▸ **Problem to work on**
Look below for the line containing "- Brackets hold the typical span" and the line containing "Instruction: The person"; repeat exactly those two lines and all lines between them, and nothing else.

▸ **Dataset extract**
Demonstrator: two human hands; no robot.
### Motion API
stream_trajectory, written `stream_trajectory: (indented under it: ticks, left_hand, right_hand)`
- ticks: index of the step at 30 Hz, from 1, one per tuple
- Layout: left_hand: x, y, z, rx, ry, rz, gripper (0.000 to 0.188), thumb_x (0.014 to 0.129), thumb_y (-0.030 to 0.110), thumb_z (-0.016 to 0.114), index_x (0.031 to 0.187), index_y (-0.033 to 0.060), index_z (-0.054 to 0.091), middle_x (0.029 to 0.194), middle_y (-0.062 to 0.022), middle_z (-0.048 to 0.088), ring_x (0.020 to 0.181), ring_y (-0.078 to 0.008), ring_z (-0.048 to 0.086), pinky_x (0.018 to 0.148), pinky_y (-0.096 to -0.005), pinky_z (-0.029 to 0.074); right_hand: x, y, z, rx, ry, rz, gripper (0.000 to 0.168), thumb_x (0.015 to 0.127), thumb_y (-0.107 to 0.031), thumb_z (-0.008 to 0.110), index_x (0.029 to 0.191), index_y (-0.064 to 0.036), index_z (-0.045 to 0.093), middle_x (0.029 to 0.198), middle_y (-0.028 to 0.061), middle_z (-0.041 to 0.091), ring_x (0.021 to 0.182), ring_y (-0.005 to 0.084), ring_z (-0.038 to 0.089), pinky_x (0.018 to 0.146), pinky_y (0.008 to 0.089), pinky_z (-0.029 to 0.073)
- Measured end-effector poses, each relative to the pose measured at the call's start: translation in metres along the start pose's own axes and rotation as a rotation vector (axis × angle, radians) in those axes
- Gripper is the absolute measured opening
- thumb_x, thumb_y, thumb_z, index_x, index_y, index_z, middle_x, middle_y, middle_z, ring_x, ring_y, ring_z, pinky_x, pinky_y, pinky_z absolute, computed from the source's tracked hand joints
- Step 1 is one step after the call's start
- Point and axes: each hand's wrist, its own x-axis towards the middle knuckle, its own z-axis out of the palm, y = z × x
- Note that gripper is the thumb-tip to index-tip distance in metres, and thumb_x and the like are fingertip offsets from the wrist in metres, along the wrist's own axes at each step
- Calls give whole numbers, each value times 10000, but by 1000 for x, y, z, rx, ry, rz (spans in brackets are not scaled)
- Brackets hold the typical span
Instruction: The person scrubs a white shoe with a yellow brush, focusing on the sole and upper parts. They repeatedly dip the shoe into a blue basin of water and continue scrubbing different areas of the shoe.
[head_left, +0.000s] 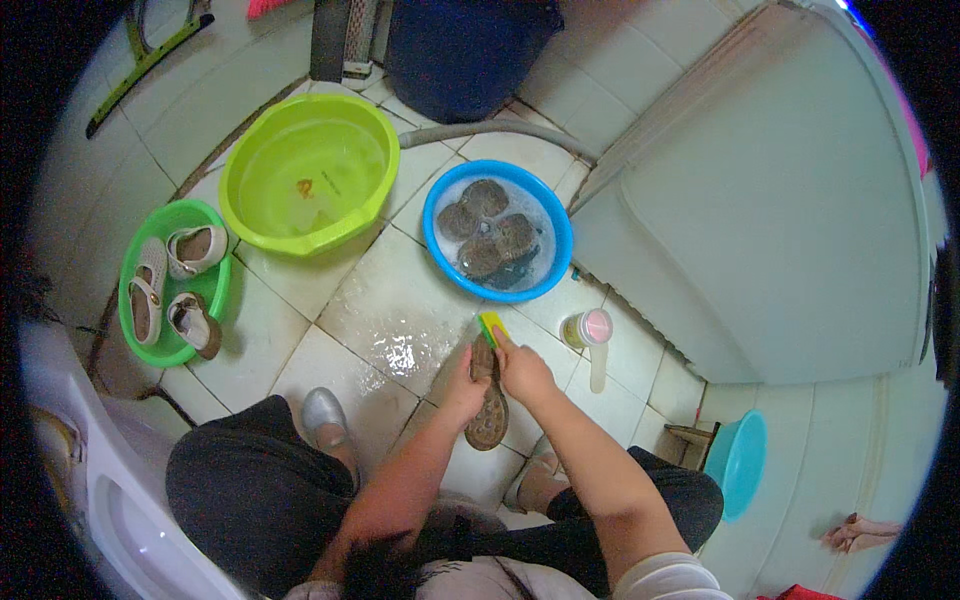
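Observation:
Between my knees a shoe (487, 424) is held over the wet tiles with its brown studded sole facing up. My left hand (463, 394) grips it by the side, around its middle. In my right hand (525, 373) is a yellow and green scrubbing sponge (492, 328), pressed at the shoe's far end. Just beyond stands a blue basin (556, 255) of sudsy water. Several round brown shoe parts (480, 256) show in its suds, their lower portions hidden. To the right of my hands is a small tub with a pink lid (598, 327).
A lime-green basin (244, 232) of water stands at the back left. Beside it, a green basin (225, 289) holds white shoes (196, 251). A grey hose (502, 127) runs behind, near a dark blue bin (465, 60). A large white appliance (757, 225) stands right; a turquoise basin (739, 469) leans nearby.

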Motion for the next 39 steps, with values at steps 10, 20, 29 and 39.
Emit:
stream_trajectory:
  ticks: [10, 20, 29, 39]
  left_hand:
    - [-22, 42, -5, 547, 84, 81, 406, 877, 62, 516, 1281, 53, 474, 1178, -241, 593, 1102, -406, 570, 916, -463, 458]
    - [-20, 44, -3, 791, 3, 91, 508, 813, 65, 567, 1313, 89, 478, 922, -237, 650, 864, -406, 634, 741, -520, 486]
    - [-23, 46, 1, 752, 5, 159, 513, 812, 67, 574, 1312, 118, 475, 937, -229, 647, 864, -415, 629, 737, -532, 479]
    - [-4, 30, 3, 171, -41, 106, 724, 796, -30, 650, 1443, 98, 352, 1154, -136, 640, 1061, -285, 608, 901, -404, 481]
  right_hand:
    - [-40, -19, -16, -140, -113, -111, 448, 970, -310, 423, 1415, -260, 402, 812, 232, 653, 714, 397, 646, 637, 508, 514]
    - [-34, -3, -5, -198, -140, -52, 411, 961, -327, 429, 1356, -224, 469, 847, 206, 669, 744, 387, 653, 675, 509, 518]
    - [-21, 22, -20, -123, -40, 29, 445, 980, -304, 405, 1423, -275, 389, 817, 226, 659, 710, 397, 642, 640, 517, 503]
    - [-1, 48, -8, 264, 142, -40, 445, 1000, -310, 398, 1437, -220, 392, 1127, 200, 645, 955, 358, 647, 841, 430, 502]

▸ **Output**
- Brackets hold the typical span
Instruction: The person scrubs a white shoe with a yellow brush, focusing on the sole and upper parts. They repeatedly dip the shoe into a blue basin of water and continue scrubbing different areas of the shoe.

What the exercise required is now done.